[Task to carry out] In the records that follow, the lines from the one containing "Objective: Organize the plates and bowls" to the one containing "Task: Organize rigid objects", inclusive, are to be given again exactly.

(Stored data entries)
+++

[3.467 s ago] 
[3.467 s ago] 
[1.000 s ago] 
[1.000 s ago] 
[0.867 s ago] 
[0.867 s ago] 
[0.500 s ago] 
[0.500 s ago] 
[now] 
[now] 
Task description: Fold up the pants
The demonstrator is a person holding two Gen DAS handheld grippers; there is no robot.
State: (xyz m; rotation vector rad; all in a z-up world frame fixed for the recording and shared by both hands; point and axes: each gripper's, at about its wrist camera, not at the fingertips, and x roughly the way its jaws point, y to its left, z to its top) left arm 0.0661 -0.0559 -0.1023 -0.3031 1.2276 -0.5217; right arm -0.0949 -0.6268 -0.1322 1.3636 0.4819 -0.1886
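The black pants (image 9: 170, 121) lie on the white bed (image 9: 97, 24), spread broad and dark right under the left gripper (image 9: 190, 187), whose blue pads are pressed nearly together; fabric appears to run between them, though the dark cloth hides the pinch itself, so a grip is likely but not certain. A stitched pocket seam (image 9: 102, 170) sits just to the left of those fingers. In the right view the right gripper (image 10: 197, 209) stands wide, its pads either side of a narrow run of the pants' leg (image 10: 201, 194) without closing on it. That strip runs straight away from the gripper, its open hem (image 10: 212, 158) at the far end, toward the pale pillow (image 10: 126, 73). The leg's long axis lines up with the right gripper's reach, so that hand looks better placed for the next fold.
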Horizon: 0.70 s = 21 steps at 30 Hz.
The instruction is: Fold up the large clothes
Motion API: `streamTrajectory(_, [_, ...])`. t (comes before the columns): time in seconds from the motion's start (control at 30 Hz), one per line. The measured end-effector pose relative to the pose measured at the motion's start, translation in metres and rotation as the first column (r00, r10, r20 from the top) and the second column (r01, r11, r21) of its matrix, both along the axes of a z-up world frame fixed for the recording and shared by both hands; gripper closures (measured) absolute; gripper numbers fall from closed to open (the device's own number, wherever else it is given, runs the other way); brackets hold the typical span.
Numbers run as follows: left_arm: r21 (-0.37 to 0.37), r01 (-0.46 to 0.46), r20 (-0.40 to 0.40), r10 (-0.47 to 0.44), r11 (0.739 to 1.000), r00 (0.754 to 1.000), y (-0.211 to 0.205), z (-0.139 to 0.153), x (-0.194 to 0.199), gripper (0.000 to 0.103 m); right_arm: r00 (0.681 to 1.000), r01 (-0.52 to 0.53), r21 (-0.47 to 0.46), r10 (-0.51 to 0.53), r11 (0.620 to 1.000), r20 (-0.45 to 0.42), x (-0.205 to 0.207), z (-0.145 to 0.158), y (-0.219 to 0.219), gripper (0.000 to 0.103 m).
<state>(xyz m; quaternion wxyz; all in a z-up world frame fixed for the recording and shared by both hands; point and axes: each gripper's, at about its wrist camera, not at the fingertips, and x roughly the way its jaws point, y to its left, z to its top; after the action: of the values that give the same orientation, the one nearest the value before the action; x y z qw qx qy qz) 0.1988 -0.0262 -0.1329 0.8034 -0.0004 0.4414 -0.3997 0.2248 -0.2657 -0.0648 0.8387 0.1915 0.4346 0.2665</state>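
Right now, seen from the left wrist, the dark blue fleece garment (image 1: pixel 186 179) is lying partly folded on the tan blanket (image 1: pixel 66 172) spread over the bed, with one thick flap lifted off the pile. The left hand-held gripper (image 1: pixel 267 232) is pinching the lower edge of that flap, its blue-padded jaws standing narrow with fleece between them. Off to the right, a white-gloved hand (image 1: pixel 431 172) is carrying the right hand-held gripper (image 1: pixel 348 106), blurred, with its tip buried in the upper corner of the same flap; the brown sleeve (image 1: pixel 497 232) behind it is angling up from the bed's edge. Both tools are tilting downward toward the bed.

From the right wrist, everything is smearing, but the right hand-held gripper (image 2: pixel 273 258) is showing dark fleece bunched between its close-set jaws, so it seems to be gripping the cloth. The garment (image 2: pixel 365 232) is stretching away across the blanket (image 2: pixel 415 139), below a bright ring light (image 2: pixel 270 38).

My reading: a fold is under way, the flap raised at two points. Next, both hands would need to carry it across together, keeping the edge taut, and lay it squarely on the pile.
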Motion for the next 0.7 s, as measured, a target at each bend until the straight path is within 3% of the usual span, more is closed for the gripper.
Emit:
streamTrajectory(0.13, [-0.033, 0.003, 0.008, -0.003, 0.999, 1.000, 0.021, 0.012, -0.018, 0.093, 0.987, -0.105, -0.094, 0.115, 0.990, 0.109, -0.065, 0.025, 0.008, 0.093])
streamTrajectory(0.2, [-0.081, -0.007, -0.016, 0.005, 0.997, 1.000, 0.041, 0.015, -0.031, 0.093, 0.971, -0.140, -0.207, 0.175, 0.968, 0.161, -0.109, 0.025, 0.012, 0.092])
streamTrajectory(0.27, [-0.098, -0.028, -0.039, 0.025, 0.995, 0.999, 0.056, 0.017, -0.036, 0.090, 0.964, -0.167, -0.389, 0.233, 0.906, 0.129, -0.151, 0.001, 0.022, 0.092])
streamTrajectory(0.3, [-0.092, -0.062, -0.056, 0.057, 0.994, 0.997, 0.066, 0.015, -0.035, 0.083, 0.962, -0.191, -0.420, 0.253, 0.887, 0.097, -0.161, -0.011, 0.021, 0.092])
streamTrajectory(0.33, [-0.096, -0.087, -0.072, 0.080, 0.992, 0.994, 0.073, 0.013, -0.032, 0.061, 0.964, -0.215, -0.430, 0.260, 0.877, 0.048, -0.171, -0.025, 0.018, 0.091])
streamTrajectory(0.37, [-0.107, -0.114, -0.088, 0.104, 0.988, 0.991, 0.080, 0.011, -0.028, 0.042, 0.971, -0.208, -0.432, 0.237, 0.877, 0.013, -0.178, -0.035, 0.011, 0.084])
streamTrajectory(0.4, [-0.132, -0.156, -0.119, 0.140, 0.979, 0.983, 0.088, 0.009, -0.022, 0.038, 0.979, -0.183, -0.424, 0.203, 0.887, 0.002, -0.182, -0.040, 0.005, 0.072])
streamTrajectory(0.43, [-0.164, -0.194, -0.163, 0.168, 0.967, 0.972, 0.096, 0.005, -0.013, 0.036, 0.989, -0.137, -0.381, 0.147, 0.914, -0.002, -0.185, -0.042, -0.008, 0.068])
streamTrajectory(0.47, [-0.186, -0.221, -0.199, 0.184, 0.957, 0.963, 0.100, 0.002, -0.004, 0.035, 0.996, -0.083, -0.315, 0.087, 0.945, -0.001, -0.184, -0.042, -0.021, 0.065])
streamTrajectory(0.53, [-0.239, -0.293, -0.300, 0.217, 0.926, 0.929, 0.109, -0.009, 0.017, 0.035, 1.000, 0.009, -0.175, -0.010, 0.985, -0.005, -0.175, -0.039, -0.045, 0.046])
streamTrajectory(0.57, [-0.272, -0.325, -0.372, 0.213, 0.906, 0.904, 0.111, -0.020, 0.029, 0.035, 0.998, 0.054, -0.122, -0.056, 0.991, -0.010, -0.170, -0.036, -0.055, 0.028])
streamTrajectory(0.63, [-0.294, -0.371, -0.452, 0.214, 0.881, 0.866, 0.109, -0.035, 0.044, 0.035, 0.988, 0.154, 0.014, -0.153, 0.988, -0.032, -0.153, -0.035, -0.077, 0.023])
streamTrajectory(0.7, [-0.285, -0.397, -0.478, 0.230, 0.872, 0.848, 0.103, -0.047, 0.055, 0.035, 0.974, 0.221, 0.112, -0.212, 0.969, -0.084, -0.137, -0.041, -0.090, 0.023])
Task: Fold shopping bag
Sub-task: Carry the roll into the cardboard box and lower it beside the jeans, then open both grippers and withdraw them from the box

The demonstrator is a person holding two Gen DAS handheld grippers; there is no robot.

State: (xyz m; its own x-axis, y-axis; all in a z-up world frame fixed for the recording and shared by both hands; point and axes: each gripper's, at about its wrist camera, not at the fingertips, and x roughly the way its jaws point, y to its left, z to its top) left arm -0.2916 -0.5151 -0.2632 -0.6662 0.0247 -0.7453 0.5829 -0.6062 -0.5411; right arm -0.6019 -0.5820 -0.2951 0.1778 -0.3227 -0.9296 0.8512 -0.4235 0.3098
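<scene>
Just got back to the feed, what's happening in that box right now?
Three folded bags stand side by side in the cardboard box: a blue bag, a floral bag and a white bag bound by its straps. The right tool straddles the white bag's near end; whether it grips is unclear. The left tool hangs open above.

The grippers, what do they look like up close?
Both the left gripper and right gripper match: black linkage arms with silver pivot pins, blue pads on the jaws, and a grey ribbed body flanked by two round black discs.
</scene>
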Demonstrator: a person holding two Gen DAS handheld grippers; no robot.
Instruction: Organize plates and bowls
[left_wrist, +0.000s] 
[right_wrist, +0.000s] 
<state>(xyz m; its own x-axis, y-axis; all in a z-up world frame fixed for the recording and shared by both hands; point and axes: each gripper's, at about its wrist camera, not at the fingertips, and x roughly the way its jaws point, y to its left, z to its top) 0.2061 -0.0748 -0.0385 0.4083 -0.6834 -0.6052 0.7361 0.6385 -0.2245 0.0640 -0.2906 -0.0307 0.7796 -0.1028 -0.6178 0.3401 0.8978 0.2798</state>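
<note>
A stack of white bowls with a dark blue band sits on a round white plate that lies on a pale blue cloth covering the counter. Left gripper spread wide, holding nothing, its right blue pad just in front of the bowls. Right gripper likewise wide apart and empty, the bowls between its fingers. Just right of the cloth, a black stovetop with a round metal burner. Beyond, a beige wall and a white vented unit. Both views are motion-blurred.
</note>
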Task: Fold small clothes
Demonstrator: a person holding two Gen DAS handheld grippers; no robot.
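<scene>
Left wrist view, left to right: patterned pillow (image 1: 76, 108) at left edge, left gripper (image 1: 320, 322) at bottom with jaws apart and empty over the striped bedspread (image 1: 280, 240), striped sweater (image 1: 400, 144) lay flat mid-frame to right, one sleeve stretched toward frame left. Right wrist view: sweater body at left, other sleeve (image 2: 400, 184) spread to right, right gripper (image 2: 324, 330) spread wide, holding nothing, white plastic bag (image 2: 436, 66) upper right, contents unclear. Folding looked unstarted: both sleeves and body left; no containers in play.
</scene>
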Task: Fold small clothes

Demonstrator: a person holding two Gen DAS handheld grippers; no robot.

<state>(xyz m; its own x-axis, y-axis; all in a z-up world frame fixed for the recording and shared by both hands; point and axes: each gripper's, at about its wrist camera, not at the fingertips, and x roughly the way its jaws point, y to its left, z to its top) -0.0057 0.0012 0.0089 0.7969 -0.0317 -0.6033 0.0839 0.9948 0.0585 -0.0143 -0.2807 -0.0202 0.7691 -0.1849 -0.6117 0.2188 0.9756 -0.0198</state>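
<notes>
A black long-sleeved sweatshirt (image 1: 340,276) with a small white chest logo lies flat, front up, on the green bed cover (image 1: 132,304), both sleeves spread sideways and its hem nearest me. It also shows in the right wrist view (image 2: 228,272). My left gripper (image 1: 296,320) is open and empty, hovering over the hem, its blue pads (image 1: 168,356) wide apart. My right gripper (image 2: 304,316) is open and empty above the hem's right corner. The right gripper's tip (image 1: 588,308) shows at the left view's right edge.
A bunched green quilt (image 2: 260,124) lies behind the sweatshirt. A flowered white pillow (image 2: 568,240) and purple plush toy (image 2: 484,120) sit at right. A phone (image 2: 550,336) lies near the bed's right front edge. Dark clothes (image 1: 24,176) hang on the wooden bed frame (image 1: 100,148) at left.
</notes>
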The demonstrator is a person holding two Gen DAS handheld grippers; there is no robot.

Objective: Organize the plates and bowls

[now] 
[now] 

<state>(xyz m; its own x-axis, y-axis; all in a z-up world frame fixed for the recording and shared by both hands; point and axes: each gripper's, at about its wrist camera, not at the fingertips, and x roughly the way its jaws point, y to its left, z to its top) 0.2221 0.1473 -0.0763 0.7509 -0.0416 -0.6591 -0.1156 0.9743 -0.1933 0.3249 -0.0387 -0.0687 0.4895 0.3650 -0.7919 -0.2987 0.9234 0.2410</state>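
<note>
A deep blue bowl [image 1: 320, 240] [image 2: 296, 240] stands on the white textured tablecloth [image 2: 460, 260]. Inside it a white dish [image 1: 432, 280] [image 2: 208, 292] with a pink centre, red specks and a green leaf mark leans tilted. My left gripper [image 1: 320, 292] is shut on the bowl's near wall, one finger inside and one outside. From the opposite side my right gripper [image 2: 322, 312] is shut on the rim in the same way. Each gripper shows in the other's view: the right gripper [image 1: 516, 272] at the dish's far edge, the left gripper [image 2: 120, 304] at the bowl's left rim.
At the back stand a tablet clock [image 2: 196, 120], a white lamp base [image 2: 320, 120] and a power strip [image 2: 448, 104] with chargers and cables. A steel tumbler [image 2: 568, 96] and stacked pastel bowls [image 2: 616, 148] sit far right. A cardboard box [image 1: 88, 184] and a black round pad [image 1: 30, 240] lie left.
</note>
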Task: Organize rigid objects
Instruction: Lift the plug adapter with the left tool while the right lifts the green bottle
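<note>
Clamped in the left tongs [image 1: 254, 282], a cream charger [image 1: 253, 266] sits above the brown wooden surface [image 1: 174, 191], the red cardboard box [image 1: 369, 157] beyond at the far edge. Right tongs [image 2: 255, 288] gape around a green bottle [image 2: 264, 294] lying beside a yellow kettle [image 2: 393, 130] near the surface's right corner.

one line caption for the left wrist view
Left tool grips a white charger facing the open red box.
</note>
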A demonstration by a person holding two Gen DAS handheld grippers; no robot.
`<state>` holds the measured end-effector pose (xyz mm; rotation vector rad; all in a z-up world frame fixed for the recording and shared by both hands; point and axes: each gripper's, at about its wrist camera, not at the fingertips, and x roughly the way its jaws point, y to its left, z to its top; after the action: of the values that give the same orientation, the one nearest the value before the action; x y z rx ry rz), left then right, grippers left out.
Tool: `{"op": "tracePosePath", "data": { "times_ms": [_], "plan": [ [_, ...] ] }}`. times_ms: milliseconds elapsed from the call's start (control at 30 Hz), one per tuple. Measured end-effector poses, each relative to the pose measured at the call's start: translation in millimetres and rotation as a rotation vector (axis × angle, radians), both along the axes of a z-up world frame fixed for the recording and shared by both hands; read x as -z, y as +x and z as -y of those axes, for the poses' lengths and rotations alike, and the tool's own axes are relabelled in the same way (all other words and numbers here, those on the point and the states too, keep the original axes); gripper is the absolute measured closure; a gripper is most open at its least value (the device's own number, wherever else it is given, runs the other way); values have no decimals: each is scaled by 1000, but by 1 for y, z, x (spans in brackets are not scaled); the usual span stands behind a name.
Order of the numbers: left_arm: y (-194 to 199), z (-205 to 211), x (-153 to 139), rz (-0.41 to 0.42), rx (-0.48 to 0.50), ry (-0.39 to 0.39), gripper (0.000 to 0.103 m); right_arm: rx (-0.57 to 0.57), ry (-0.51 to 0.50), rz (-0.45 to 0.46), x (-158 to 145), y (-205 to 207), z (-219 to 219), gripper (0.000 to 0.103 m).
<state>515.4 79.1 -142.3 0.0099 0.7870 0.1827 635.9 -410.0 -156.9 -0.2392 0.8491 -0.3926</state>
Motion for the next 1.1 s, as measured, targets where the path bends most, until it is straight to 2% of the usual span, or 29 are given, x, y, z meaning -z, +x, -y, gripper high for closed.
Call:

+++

[Solution to this exercise]
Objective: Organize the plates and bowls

[now] 
[now] 

<state>(xyz m; its own x-axis, y-axis; all in a z-up world frame fixed for the recording and shared by both hands; point and axes: each gripper's, at about its wrist camera, not at the fingertips, and x roughly the way its jaws point, y to its left, z to its top) 0.2221 0.1473 -0.0763 0.7509 -0.0416 -0.6591 -0.1156 0.9743 -0.1933 0.3249 -0.0387 -0.0687 0.4895 0.3650 -0.7919 -0.2987 0.9234 0.2410</state>
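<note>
A deep blue bowl [image 1: 320, 240] [image 2: 296, 240] stands on the white textured tablecloth [image 2: 460, 260]. Inside it a white dish [image 1: 432, 280] [image 2: 208, 292] with a pink centre, red specks and a green leaf mark leans tilted. My left gripper [image 1: 320, 292] is shut on the bowl's near wall, one finger inside and one outside. From the opposite side my right gripper [image 2: 322, 312] is shut on the rim in the same way. Each gripper shows in the other's view: the right gripper [image 1: 516, 272] at the dish's far edge, the left gripper [image 2: 120, 304] at the bowl's left rim.
At the back stand a tablet clock [image 2: 196, 120], a white lamp base [image 2: 320, 120] and a power strip [image 2: 448, 104] with chargers and cables. A steel tumbler [image 2: 568, 96] and stacked pastel bowls [image 2: 616, 148] sit far right. A cardboard box [image 1: 88, 184] and a black round pad [image 1: 30, 240] lie left.
</note>
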Task: Organize rigid objects

The answer has been given in its entirety.